Considering this phenomenon, we further explore and optimize the use of the TRPL method.

2.2. TRPL model

In the model established by Maiberg et al. in 2015, the transition rates derived from Shockley-Read-Hall (SRH) theory are applied to a trap state located within a p-type semiconductor^[29,30]. In order to represent it visually, the carriers’ transition demonstrated by Eq. (2) is illustrated in Fig. 2(a), $\frac{d}{d t} n = G - R_{n} + e_{e} - e_{c}, \frac{d}{d t} p = G - R_{p} + h_{e} - h_{c}, \frac{d}{d t} n_{t} = e_{c} - e_{e} + h_{e} - h_{c},$ (2)where $G$ represents the generation rate, $R$ denotes the radiative recombination rate, $e_{e}$ signifies the electron emission rate, $e_{c}$ stands for the electron capture rate, $h_{e}$ indicates the hole emission rate, and $h_{c}$ refers to the hole capture rate.

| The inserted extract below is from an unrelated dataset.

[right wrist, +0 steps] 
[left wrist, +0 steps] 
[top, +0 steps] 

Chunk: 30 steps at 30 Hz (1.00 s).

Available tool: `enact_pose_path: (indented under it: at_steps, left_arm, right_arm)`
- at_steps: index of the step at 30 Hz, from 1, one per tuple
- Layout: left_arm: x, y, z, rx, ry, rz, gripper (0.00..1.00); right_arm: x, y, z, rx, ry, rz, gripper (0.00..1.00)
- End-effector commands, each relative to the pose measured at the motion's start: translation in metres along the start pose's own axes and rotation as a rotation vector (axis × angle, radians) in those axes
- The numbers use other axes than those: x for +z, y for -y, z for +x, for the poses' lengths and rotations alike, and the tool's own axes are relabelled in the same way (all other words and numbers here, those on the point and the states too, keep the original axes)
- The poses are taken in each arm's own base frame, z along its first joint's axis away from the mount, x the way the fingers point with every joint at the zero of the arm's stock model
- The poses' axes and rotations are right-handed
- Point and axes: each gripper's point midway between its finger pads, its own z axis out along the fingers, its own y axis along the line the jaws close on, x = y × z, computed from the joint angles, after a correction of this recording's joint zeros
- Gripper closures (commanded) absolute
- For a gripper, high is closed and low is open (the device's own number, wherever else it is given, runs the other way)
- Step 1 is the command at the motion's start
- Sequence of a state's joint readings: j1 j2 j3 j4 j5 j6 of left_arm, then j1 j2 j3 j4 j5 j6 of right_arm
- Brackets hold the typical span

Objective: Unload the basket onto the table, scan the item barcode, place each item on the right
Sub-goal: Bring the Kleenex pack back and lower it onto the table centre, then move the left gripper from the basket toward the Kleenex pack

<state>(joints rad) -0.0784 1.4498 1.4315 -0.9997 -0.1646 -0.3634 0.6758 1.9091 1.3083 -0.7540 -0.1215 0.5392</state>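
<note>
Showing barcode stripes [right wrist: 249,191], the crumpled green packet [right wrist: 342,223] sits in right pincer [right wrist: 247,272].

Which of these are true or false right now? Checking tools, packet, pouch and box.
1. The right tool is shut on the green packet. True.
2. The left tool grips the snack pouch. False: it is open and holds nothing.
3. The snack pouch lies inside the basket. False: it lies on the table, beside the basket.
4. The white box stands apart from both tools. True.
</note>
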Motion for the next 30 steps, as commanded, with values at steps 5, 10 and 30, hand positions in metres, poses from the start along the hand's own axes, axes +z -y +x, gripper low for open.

Figure 2.Mechanism of carrier recombination and its TRPL simulation. (a) Scheme diagram of the original model of charge carrier trapping, detrapping, and recombination in MAPbI₃. Solid blue circles represent electrons, and hollow red circles represent holes. (b) Comparison of TRPL signals for different quality films with a trap depth of 0.1 eV. (c) Comparison of TRPL signals for different quality films with a trap depth of 0.2 eV.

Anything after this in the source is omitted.